A new AIDS drug appears promising as a way to help HIV patients who have developed resistance to current therapies. It is one of two new types of AIDS compounds being discussed at the International AIDS Conference in Barcelona.
A drug known as T-20 has drawn a great deal of attention at the Barcelona session because it is the first in new class of compounds called fusion inhibitors that work differently from previous AIDS treatments.
The approved drugs attack the AIDS virus, HIV, after it has entered cells and prevent it from reproducing. But the medical director of the Swiss drug company Roche, Dr. James Thommes, said T-20 attacks HIV at an earlier stage, before it has fused to cells.
"What is really interesting about T-20 and fusion inhibitors as a class is they target a whole new step in the viral replication process. That is at the point at which virus enters cells," Dr. Thommes said.
Roche and U.S. pharmaceutical firm Trimeris have released test results from drug-resistant patients in North America, Brazil, Europe, and Australia showing that T-20 works in them. When combined with the older compounds for six-months, T-20 reduced HIV to undetectable levels in more than twice as many of the patients as the older drugs alone did 37 percent for T-20 compared to 16-percent for the others. Since one-third to one-half of all patients have an HIV strain resistant to one or more drugs, T-20 represents a potentially life-saving therapy for them. Experts at the AIDS conference say T-20 would allow doctors to expand the number of drug combinations used to treat HIV, although long-term use could cause the virus to become resistant to the new treatment, as it has to established drugs.
A drawback is that T-20 must be injected twice daily, making it more difficult to administer than a pill. This could limit its use in poor countries with inadequate medical care. But the Roche official said T-20 could be self-administered, just as many diabetics inject insulin themselves.
He added that T-20 would probably not be as medically useful in developing nations as it is in for patients in the wealthy countries.
"Those are individuals who have been under care and treatment for the longest period of time and who harbor multi-drug resistant virus. Those are individuals we see mostly in the developed world at this point in time. The patient populations you refer to have not even been able to receive medications, which are much easier to take," Dr. Thommes said.
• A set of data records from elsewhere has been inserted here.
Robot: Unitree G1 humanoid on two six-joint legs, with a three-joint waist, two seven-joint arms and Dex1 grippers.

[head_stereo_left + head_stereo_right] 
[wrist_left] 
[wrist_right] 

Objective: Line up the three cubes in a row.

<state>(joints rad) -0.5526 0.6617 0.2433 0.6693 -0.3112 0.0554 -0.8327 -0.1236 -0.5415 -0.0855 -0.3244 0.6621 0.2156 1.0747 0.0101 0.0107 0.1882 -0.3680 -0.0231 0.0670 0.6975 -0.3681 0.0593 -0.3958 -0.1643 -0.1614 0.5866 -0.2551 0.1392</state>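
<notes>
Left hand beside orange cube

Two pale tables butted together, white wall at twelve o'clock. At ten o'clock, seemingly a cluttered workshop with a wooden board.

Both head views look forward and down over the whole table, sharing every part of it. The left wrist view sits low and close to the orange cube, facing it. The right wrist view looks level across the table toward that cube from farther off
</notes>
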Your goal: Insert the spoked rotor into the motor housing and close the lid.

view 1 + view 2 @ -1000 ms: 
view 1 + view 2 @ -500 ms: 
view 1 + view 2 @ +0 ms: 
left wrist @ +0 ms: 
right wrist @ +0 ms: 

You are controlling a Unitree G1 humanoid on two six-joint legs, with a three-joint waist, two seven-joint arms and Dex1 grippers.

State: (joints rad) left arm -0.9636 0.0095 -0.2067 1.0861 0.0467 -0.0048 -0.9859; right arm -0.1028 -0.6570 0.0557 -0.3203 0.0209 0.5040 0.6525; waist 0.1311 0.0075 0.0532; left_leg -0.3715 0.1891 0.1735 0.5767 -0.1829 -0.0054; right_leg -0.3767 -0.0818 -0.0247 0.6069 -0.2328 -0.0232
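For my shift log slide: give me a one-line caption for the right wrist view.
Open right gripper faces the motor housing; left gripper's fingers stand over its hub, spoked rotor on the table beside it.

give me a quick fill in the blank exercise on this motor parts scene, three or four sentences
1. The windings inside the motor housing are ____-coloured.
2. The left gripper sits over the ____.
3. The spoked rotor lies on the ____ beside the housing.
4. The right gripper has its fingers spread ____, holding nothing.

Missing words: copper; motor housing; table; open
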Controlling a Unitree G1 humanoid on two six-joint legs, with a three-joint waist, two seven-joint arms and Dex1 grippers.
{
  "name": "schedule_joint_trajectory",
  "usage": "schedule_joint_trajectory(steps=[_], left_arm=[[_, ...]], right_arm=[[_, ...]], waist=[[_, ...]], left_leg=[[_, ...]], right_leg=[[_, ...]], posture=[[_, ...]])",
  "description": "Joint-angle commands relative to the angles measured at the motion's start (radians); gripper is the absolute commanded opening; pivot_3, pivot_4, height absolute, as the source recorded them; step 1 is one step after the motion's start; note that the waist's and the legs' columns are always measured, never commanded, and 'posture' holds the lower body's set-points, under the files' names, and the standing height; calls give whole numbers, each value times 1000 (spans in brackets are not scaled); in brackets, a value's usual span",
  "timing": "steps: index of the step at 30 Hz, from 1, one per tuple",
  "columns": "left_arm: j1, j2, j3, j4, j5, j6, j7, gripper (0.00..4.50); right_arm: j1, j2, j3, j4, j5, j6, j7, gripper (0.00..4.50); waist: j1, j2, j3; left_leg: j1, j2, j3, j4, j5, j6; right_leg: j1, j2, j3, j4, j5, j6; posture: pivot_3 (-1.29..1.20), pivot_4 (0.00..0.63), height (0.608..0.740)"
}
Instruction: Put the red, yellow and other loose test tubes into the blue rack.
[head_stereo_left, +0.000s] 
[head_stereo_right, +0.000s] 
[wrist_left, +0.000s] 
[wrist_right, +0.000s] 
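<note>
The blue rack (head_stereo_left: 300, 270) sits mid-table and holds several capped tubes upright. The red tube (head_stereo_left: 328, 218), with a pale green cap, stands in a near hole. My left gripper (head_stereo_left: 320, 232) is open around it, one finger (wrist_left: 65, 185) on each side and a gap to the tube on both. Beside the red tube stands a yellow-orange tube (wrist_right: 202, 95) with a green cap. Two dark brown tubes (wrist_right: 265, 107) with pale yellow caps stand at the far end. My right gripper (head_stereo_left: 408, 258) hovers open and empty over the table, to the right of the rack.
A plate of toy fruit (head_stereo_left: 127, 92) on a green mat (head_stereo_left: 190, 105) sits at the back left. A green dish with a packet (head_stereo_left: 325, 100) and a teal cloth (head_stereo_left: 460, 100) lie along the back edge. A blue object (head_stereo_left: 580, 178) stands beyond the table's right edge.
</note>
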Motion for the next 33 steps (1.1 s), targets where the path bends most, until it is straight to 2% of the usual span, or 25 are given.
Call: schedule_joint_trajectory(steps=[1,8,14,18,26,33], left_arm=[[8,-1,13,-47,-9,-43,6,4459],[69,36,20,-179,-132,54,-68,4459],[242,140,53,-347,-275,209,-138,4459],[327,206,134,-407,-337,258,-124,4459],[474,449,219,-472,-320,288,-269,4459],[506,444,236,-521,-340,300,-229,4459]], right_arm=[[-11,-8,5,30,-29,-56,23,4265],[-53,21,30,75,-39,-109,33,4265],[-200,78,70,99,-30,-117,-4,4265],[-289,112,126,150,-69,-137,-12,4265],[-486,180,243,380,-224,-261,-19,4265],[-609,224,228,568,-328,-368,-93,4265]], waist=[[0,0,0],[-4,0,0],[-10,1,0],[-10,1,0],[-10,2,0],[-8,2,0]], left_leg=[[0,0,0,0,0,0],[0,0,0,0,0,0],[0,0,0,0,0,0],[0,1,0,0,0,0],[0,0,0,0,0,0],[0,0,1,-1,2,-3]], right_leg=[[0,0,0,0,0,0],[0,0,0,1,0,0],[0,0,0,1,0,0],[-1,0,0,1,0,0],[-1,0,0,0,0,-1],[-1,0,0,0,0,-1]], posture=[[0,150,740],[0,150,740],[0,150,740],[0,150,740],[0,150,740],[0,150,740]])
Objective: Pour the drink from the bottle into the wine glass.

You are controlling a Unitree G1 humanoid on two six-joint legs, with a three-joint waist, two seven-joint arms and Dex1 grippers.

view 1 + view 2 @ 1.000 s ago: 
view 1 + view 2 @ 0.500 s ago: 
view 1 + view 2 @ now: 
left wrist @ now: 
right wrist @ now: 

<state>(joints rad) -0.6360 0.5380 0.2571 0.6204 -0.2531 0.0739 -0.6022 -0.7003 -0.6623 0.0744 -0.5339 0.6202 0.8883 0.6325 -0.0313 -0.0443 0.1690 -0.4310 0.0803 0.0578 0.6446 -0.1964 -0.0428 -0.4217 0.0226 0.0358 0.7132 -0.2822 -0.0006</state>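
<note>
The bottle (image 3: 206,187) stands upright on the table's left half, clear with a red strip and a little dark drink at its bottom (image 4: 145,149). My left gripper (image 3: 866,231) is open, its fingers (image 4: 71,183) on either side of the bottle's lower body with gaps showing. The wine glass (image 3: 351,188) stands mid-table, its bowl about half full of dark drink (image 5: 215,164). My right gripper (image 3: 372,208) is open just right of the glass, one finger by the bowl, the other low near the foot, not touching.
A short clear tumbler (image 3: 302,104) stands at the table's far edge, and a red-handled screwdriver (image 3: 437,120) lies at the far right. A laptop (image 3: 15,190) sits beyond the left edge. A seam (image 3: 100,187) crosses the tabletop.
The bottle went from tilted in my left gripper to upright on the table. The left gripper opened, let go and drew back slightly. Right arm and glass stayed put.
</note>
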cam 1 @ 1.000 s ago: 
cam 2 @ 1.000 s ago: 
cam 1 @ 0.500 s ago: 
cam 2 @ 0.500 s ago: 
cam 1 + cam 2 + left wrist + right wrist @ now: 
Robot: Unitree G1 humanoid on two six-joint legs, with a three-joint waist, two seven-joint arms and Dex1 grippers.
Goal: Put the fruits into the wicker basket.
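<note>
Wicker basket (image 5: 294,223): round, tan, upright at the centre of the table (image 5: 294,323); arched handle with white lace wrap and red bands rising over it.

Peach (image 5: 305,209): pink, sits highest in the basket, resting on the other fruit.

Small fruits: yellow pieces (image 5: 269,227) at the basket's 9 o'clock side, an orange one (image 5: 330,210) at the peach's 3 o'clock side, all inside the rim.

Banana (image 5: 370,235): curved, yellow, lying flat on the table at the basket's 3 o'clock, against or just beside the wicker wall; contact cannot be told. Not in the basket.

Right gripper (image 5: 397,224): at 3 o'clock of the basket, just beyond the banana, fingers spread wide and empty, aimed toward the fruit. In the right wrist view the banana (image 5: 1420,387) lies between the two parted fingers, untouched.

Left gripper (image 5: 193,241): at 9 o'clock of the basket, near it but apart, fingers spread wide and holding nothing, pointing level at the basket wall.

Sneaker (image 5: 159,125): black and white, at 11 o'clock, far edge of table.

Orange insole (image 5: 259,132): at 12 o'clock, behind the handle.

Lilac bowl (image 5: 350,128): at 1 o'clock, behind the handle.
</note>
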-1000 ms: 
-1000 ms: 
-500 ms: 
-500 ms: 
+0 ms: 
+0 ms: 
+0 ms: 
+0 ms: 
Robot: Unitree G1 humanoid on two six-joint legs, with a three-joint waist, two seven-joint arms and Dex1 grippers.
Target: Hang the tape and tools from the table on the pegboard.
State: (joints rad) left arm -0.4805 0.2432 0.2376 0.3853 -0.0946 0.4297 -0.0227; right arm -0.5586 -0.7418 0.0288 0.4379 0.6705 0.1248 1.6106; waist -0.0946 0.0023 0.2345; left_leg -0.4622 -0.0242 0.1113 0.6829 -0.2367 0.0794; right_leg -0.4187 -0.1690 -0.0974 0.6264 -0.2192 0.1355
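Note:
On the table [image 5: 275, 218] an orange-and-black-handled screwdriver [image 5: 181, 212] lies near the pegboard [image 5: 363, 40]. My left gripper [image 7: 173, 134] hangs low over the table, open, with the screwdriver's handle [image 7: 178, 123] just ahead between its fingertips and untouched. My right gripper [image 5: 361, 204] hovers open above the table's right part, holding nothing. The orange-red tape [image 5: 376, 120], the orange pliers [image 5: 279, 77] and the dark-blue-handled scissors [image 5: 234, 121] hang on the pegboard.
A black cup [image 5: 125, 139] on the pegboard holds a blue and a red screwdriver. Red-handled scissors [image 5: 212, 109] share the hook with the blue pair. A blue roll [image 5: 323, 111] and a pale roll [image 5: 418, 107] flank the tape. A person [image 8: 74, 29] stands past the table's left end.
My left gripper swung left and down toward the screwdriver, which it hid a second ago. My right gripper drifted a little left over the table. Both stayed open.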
Roche said it plans to begin distributing T-20 by the middle of next year.
A second new class of AIDS drugs is in the earliest phases of human testing by several pharmaceutical companies. Like the older therapies, these compounds called integrase inhibitors attack HIV inside the cell, but at a different point. The older drugs use either of two enzymes HIV needs to copy itself. Integrase inhibitors block a third never before targeted.
These drugs and are much farther away from production than T-20, even if they prove effective.